I seem to find myself in somewhat unsure territory here. I see some Dominants who require tribute and demand payment in order to take over the care of another. Mostly I see alot of "slaves" who want to give up the responsibilities of the real world and just be taken care of forever, with the trade being service or even extreme restraint and punishment.
 
I wish i had the money to be able to add another person to my household, but as a single mom I am making just enough to keep us comfortable. When I ask a perspective slave about his ability to contribute to his own care, they seem to often become somewhat offended. Not sure how to show I am not one of those people who are out there to take advantage of others. I don't need or want my slave to support me (however if there are any independently weathy slaves who want to, i guess i could let you, lol).
 
Just curious how others feel about this. It seems so contradictory at times




KatyLied -> RE: Slavery/Contribution to care (1/31/2007 6:05:34 AM)

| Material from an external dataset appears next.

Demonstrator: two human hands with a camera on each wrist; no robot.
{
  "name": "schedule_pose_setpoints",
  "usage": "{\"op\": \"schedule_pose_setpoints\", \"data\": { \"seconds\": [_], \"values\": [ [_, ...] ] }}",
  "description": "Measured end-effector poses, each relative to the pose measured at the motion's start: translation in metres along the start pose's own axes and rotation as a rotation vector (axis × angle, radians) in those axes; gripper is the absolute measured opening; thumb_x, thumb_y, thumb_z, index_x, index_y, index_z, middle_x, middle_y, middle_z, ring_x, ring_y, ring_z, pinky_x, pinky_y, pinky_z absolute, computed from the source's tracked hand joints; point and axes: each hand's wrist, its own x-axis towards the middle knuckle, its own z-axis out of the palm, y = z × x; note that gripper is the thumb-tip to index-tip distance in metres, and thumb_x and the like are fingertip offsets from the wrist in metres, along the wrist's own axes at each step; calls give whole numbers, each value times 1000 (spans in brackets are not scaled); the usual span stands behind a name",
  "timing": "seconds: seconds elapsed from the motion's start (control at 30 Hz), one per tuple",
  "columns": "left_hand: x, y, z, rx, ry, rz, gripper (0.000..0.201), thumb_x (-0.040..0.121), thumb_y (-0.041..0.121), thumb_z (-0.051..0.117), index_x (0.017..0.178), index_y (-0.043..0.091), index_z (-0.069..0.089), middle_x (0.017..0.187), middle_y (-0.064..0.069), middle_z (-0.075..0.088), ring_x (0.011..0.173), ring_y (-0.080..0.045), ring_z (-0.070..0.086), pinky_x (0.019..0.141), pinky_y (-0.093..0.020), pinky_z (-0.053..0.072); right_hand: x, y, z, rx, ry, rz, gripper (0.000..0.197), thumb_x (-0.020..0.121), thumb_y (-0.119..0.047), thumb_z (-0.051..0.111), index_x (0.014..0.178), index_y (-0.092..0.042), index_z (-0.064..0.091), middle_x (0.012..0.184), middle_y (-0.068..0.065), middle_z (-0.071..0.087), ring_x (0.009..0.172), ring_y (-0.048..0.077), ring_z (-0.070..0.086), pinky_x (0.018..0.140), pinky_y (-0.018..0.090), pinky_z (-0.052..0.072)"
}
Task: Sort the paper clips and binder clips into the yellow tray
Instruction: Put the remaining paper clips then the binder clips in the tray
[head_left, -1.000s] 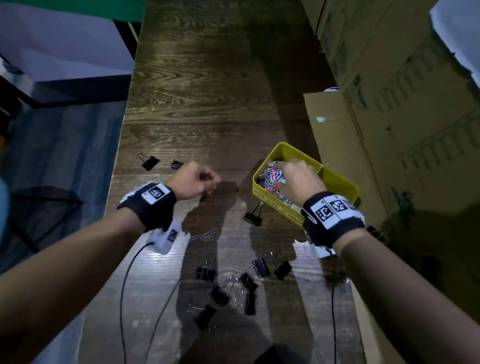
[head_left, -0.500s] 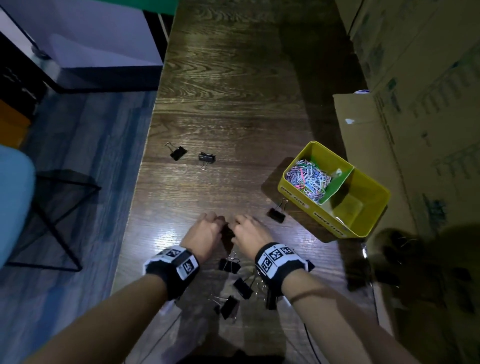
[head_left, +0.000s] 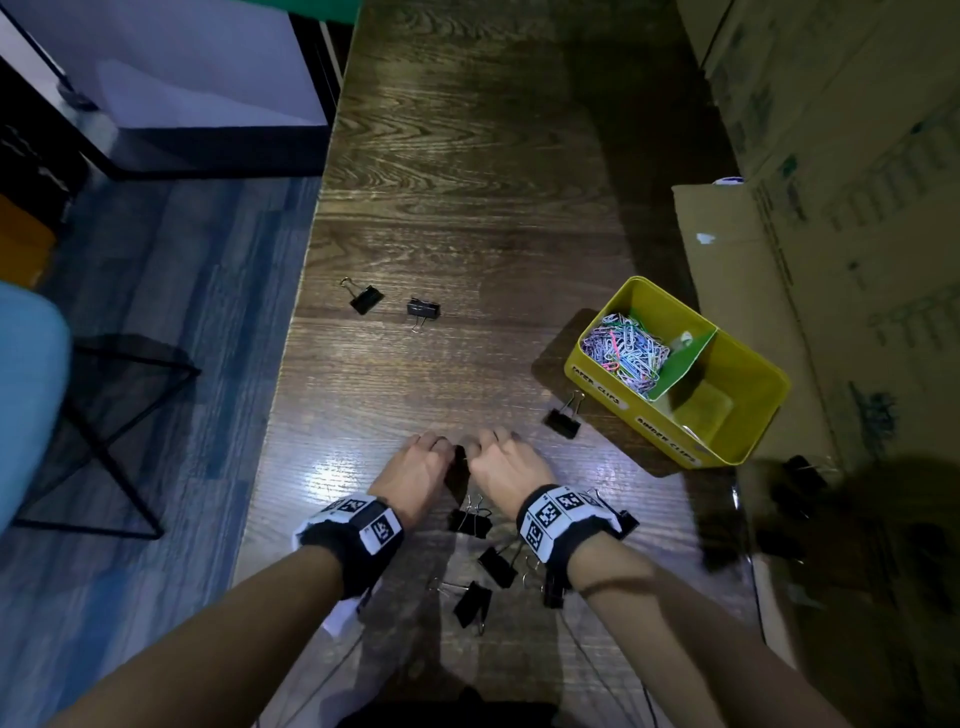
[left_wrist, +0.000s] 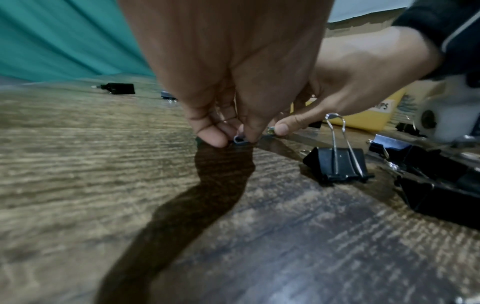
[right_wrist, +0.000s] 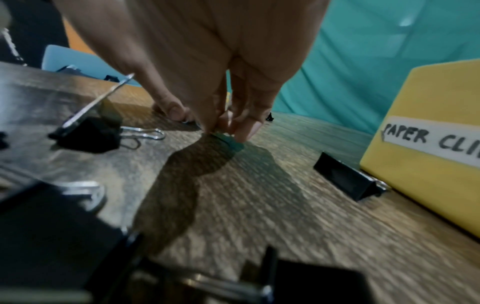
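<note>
The yellow tray stands at the right; its left compartment holds a heap of coloured paper clips, behind a green divider. My left hand and right hand meet knuckle to knuckle on the table, left of the tray. In the left wrist view the left hand pinches a small bluish paper clip against the wood. Beside it, the right hand pinches a small shiny clip. The right wrist view shows the right hand with its fingertips down on the table.
Black binder clips lie scattered: two far left, one by the tray's corner, several between my wrists. Cardboard boxes wall the right side. The table's left edge drops to the floor.
One second ago the right hand was in the tray's paper clip compartment and the left hung further out. Both have come together low on the table; since half a second ago they have hardly moved.
</note>
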Motion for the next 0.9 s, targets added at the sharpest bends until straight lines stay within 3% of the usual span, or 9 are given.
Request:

I think you are being honest about your circumstances.  If prospective slaves can't deal with it, too bad.  I would have difficulty respecting anyone who wasn't willing to pull his own weight.  (people can contribute different things, it doesn't always have to be about money, but in a partnership people should be willing to contribute, yes, both people).

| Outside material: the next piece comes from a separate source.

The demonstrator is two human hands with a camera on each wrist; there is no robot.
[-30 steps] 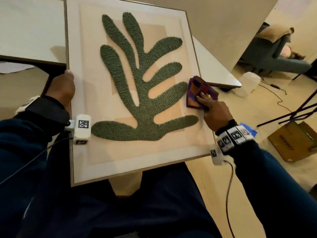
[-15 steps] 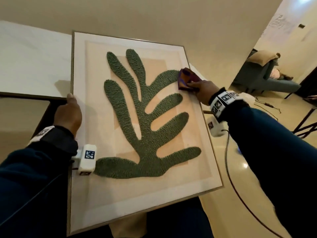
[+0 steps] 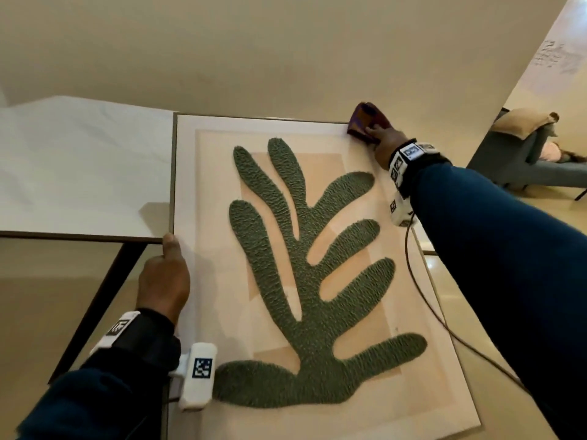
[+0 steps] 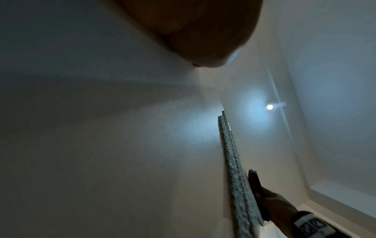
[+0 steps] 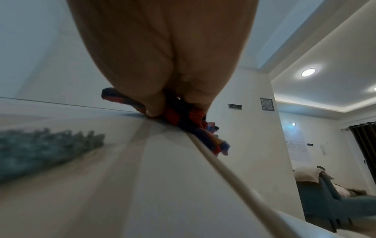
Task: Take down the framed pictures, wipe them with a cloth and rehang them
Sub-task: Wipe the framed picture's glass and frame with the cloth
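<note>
A large framed picture with a raised green leaf shape lies face up in front of me, its top end against the wall. My left hand grips the frame's left edge, thumb on the front. My right hand holds a purple and red cloth pressed on the frame's top right corner. In the right wrist view the fingers pinch the cloth against the frame edge. The left wrist view shows the leaf relief side on, with the cloth beyond it.
A white table top on a dark leg adjoins the frame's left side. A plain wall rises behind. A blue sofa with a cushion stands far right. A cable hangs from my right wrist.
My right hand has slid the cloth up the picture's right side to the top right corner. My left hand has kept its hold on the left edge.
</note>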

ShiftedJewel -> RE: Slavery/Contribution to care (1/31/2007 6:44:21 AM)

quote:

I wish i had the money to be able to add another person to my household, but as a single mom I am making just enough to keep us comfortable. When I ask a perspective slave about his ability to contribute to his own care, they seem to often become somewhat offended. Not sure how to show I am not one of those people who are out there to take advantage of others. I don't need or want my slave to support me (however if there are any independently weathy slaves who want to, i guess i could let you, lol).


There is no middle ground... that's the one thing I've discovered. If you say you want them to contribute to the household finance then you're in it for the money and to the opposite extreme... if you tell them that you don't need their money they'll run just as quickly.  I don't know that there is a way to show that you are not one that is looking for the almighty dollar other then time, patience and communication.
 
Good luck.
 
Jewel




JohnWarren -> RE: Slavery/Contribution to care (1/31/2007 6:53:43 AM)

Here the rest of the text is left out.